• [SUPPLIED MATERIAL]:
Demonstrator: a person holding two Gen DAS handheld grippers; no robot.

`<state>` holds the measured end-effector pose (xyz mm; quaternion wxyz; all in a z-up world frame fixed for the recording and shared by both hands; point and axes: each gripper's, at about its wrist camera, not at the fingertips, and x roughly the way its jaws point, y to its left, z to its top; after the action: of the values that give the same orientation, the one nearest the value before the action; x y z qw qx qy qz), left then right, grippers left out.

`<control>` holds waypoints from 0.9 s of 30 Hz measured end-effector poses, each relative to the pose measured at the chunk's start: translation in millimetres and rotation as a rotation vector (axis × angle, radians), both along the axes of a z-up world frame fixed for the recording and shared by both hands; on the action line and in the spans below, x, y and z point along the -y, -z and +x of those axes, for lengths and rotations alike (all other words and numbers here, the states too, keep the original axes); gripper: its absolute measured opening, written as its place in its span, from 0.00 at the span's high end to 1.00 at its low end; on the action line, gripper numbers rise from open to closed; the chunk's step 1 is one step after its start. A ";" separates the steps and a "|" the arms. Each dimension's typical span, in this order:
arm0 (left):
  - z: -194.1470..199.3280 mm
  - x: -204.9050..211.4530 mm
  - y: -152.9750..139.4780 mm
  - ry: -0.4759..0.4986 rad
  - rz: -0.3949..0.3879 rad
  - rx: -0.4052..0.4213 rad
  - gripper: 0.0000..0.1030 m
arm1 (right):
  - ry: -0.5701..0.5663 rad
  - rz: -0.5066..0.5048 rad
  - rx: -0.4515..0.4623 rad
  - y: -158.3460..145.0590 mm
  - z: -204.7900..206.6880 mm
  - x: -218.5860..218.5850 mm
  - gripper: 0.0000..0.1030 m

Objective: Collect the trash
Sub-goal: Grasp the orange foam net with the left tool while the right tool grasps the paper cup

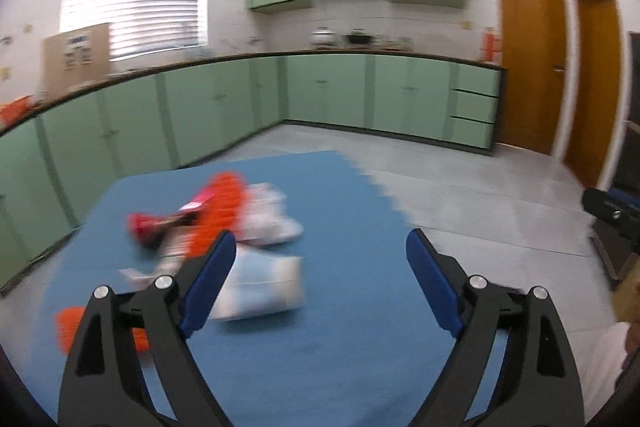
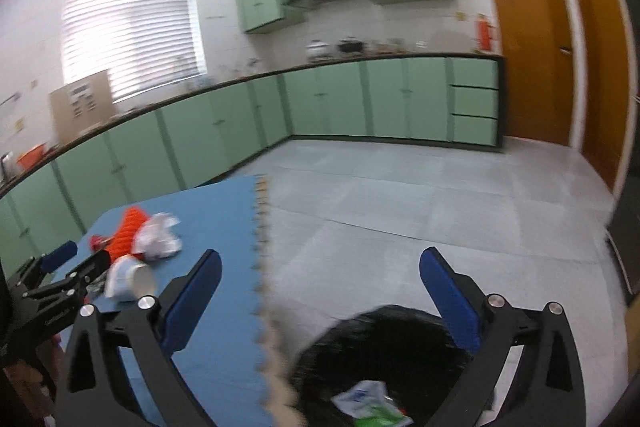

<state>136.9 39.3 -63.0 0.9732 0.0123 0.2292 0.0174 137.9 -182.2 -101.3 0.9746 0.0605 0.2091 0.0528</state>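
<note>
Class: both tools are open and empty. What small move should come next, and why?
Probably lower the left tool onto the white cup lying on the blue mat. It is the nearest litter, while the black bag already holds wrappers.

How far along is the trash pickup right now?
Partly done: a white-and-green wrapper already lies in the black bin bag. Nothing is in hand; the left gripper and right gripper are open and empty. Left: the orange, red and white litter pile on the blue mat.
</note>
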 end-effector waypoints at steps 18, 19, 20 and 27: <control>-17.0 -164.1 39.3 -0.325 0.000 -0.161 0.16 | -0.319 -0.048 -0.046 38.5 37.3 -182.3 0.05; -13.8 -166.3 42.5 -0.321 -0.006 -0.179 0.16 | -0.322 -0.047 -0.056 40.1 40.8 -184.4 0.05; -11.0 -166.6 46.0 -0.317 -0.013 -0.197 0.16 | -0.327 -0.044 -0.065 42.2 43.1 -183.8 0.05; -0.6 -169.6 65.0 -0.324 -0.040 -0.276 0.16 | -0.357 -0.080 -0.096 48.2 57.0 -201.6 0.05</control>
<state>136.2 208.9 -128.0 0.9172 -0.0417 0.3594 0.1671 194.9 19.4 -149.5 0.9403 -0.0142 0.2646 0.2136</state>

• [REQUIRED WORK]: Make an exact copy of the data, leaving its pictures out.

• [EXERCISE RESULT]:
Demonstrator: a person holding two Gen DAS handheld grippers; no robot.

`<state>` holds the measured end-effector pose (xyz mm; quaternion wxyz; all in a z-up world frame fixed for the recording and shared by both hands; point and axes: each gripper's, at about its wrist camera, not at the fingertips, and x roughly the way its jaws point, y to its left, z to its top; after the action: of the values that give the same orientation, the one nearest the value before the action; x y z qw qx qy qz), left then right, grippers left out.

`<control>` holds waypoints from 0.9 s of 30 Hz measured end-effector poses, each relative to the pose measured at the chunk's start: translation in millimetres and rotation as a rotation vector (axis × angle, radians), both along the axes of a z-up world frame fixed for the recording and shared by both hands; on the action line and in the spans below, x, y and z point along the -y, -z and +x of those axes, for lengths and rotations alike (all other words and numbers here, the states too, keep the original axes); gripper: its absolute measured opening, written as its place in its span, from 0.00 at the span's high end to 1.00 at its low end; on the action line, gripper numbers rise from open to closed; the chunk's step 1 is one step after its start. A ";" separates the steps and a "|" the arms. Each dimension's typical span, in this order:
arm0 (left):
  - z: -194.1470..199.3280 mm
  - x: -204.9050..211.4530 mm
  - y: -152.9750..139.4780 mm
  - ry: -0.4759..0.4986 rad
  - rz: -0.3949..0.3879 rad
  - rx: -0.4052..0.4213 rad
  - gripper: 0.0000..0.1030 m
arm1 (right):
  - ry: -0.5701..0.5663 rad
  - rz: -0.5066..0.5048 rad
  - rx: -0.4515..0.4623 rad
  - y: -158.3460..145.0590 mm
  - z: -204.7900..206.6880 mm
  - x: -218.5860..218.5850 mm
  - gripper: 0.0000..0.1030 m

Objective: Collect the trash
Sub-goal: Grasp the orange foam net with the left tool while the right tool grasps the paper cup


<state>136.9 39.3 -63.0 0.9732 0.0123 0.2292 0.0174 137.9 -182.2 -101.3 0.9746 0.0605 0.2091 0.0528</state>
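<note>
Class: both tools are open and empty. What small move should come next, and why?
Probably lower the left tool onto the white cup lying on the blue mat. It is the nearest litter, while the black bag already holds wrappers.

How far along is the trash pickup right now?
Partly done: a white-and-green wrapper already lies in the black bin bag. Nothing is in hand; the left gripper and right gripper are open and empty. Left: the orange, red and white litter pile on the blue mat.
</note>
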 end-effector waypoints at steps 18, 19, 20 and 27: <control>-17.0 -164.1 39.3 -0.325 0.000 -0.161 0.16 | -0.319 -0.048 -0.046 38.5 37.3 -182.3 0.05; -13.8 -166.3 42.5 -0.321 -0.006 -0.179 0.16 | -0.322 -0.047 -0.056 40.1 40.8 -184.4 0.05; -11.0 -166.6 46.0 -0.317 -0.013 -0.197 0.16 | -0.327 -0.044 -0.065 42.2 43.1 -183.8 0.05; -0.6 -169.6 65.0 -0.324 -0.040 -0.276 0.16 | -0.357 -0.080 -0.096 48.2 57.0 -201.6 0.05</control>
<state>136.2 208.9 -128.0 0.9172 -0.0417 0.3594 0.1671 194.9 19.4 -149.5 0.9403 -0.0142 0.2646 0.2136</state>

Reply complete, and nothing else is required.